→ Assignment
All that is needed is every line of the listing below that has "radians".

→ Available records
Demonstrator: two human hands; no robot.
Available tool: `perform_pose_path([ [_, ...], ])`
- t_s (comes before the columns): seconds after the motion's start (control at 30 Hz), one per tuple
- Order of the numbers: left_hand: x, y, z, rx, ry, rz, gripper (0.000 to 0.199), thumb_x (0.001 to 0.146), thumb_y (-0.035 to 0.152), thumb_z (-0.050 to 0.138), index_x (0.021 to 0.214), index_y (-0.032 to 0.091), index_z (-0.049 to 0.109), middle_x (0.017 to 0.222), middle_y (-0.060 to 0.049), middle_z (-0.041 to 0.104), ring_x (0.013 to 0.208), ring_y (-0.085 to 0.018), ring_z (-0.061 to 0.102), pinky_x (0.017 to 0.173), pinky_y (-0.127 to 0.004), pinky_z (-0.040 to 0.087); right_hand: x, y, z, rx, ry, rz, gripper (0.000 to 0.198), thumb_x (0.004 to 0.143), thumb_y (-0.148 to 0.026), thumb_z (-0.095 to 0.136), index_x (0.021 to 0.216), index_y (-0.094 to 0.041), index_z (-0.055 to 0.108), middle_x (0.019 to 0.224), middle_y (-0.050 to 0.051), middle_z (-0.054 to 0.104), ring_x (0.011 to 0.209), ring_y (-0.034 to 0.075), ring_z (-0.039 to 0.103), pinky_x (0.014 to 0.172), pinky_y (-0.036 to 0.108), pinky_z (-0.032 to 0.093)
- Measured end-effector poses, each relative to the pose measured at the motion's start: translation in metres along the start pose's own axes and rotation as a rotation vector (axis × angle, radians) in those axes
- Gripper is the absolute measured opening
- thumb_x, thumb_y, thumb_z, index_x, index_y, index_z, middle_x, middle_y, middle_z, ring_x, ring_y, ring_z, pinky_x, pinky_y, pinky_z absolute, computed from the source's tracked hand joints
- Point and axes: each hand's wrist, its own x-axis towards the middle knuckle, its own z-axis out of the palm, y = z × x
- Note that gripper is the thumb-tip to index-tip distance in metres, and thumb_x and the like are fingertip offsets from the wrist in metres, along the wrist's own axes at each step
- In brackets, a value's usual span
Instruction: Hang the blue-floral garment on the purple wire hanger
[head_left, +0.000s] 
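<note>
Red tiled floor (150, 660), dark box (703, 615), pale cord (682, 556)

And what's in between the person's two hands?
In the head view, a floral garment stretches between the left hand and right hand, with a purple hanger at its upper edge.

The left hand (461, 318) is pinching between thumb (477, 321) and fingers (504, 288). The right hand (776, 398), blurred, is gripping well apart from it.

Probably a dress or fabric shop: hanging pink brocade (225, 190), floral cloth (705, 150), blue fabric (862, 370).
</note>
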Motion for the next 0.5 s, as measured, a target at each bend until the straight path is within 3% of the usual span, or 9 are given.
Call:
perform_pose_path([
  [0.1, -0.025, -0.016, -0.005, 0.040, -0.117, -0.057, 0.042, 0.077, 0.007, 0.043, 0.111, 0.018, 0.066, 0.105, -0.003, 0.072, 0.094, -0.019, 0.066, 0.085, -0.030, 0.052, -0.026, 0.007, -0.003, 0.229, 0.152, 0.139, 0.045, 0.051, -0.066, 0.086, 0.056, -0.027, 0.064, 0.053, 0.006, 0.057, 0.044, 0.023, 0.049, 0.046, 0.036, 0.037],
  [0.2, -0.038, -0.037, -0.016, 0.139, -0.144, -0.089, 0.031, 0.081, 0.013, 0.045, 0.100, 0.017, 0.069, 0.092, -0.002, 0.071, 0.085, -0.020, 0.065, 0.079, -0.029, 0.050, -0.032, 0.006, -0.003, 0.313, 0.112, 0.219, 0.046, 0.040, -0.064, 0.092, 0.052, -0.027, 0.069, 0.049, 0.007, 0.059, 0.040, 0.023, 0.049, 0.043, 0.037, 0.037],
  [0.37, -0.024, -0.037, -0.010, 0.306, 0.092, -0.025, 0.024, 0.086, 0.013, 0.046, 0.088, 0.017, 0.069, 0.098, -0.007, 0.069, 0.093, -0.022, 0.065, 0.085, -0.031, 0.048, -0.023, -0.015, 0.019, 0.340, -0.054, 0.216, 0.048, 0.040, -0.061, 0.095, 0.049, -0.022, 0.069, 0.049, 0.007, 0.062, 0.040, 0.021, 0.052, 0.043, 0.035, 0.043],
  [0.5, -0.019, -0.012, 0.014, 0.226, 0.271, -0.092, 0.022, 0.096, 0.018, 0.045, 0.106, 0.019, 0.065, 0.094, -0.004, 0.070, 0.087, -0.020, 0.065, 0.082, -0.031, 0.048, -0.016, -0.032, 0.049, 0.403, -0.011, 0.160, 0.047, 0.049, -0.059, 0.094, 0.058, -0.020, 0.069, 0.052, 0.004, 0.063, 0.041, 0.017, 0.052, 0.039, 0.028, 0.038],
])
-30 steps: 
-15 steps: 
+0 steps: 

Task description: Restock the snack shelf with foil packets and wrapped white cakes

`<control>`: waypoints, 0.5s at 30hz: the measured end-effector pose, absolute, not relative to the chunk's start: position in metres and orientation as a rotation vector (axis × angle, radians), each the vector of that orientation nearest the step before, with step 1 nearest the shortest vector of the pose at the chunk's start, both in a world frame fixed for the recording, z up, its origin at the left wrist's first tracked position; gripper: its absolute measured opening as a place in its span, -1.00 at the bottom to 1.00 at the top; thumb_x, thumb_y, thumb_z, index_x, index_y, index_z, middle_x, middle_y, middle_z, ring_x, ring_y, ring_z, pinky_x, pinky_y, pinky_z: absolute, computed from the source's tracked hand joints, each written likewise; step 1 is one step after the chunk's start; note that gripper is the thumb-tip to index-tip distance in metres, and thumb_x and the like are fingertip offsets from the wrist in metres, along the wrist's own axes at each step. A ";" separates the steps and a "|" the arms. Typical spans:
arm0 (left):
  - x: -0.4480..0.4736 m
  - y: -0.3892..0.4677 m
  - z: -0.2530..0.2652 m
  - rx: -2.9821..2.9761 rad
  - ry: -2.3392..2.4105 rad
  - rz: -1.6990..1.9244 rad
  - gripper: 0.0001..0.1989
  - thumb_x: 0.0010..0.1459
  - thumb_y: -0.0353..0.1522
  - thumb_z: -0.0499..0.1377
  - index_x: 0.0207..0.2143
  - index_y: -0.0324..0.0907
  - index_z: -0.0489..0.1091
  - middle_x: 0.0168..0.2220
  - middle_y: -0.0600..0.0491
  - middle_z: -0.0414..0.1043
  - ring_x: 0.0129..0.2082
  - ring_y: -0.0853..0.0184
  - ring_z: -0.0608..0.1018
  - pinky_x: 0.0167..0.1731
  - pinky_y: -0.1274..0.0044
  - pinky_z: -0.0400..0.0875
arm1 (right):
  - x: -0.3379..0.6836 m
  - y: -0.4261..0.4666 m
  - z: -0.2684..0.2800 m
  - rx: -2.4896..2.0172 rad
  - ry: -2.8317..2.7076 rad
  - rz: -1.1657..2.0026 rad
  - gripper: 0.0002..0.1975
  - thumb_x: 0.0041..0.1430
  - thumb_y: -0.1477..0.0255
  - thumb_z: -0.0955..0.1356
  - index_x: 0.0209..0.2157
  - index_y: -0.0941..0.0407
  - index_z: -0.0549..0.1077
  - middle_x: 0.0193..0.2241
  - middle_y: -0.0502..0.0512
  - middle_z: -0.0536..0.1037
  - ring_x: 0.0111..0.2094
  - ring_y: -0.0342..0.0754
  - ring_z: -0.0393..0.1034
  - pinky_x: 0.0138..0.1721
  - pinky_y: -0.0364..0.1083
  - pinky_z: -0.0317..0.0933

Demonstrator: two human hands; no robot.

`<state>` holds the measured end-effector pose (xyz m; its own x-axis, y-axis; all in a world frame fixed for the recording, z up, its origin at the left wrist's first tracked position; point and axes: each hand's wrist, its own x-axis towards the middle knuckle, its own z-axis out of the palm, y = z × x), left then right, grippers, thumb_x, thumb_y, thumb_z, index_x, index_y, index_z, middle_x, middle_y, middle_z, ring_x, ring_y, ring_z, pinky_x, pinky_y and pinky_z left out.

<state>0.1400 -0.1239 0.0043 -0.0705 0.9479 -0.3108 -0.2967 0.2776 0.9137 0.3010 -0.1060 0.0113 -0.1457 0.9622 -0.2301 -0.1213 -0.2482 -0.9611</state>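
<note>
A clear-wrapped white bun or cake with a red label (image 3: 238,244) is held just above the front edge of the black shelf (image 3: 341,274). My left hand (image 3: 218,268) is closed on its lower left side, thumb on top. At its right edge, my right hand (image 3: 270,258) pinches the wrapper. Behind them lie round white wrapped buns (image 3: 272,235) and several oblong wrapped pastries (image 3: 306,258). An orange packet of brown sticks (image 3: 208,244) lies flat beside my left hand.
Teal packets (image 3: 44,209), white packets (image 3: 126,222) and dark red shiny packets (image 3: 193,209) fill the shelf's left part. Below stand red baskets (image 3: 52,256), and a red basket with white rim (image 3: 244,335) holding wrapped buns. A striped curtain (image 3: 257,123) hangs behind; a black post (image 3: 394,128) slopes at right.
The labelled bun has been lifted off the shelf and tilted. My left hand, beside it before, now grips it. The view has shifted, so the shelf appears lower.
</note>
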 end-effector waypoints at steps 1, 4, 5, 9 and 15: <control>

→ Response area
- Measured end-effector poses, each relative to the pose measured at the motion's start: translation in metres along the start pose's own axes and rotation as a rotation vector (axis × angle, radians) in those axes
`<control>`: waypoints, 0.5s at 30hz: the measured end-effector pose, absolute, not relative to the chunk's start: position in metres and orientation as a rotation vector (axis × angle, radians), each the vector of that orientation nearest the step before, with step 1 nearest the shortest vector of the pose at the chunk's start, both in a world frame fixed for the recording, z up, its origin at the left wrist's first tracked position; gripper: its absolute measured opening as a place in its span, -1.00 at the bottom to 1.00 at the top; thumb_x, thumb_y, thumb_z, index_x, index_y, index_z, middle_x, middle_y, middle_z, ring_x, ring_y, ring_z, pinky_x, pinky_y, pinky_z: absolute, computed from the source's tracked hand joints, each written likewise; step 1 is one step after the chunk's start; note that gripper is the thumb-tip to index-tip distance in metres, and thumb_x and the like are fingertip offsets from the wrist in metres, along the wrist's own axes at each step. A ";" separates the steps and a "|" the arms. Typical spans:

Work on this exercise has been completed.